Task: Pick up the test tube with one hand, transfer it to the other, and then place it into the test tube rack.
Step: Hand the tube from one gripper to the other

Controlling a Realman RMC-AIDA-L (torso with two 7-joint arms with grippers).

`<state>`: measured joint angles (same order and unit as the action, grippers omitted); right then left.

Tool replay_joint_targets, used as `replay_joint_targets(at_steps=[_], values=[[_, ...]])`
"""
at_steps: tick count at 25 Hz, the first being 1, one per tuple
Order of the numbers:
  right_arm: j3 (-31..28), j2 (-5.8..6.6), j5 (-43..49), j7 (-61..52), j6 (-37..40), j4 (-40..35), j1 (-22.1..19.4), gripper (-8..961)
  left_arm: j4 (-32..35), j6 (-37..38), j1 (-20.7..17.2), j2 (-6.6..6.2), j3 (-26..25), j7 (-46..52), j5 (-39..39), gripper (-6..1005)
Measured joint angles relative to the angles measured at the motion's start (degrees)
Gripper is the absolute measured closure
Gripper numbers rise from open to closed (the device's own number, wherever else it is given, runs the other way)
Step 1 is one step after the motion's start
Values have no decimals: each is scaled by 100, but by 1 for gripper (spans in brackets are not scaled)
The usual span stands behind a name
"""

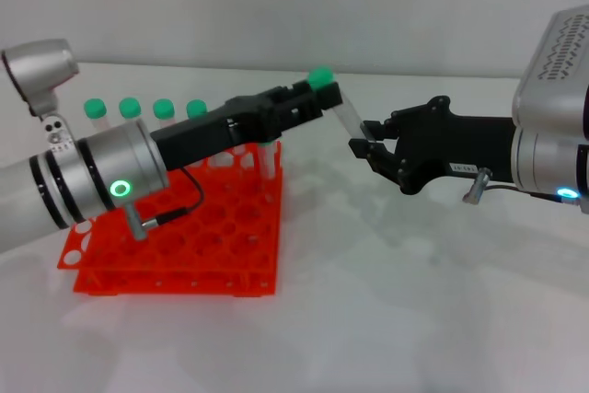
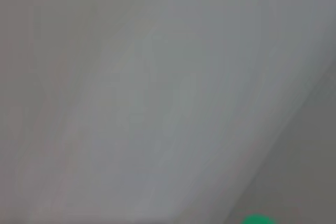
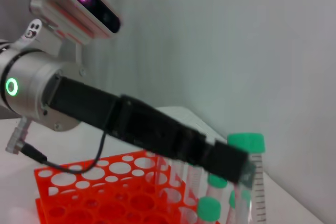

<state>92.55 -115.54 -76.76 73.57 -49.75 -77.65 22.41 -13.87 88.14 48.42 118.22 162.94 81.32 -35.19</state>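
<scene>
The test tube (image 1: 345, 115), clear with a green cap (image 1: 320, 77), hangs tilted in the air right of the orange-red rack (image 1: 184, 246). My left gripper (image 1: 317, 98), black and unlabelled, is shut on it just under the cap. My right gripper (image 1: 362, 136), black with a white label (image 1: 457, 168), reaches in from the right, and its fingers close on the tube's lower end. In the right wrist view the tube (image 3: 253, 182) stands beside the left gripper (image 3: 226, 161), above the rack (image 3: 105, 182). The left wrist view shows only a green cap edge (image 2: 257, 219).
Several other green-capped tubes (image 1: 130, 108) stand in the rack's back row, behind my left arm. A grey cable (image 1: 179, 204) loops from the left wrist over the rack. White table (image 1: 414, 301) lies right of and in front of the rack.
</scene>
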Motion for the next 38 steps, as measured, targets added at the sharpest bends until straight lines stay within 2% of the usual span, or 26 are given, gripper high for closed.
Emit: replay_joint_targets(at_steps=[7, 23, 31, 38], values=[[55, -4, -27, -35, 4, -32, 19, 665, 2, -27, 112, 43, 0, 18, 250, 363], [101, -3, -25, -68, 9, 32, -4, 636, 7, 27, 61, 52, 0, -93, 204, 464], [98, 13, -10, -64, 9, 31, -33, 621, 8, -8, 61, 60, 1, -140, 158, 768], [51, 44, 91, -89, -40, 28, -53, 608, -10, -15, 54, 62, 0, -170, 152, 773]])
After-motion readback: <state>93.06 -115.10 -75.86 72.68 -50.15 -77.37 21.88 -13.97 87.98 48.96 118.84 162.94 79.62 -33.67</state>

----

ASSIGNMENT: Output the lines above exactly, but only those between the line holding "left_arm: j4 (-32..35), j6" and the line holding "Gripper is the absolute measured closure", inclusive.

EXERCISE OUTPUT:
  left_arm: j4 (-32..35), j6 (-37..38), j1 (-20.7..17.2), j2 (-6.6..6.2), j3 (-26..25), j7 (-46..52), j5 (-39..39), gripper (-6..1005)
Measured joint angles relative to the angles measured at the motion's start (degrees)
Gripper is the absolute measured closure

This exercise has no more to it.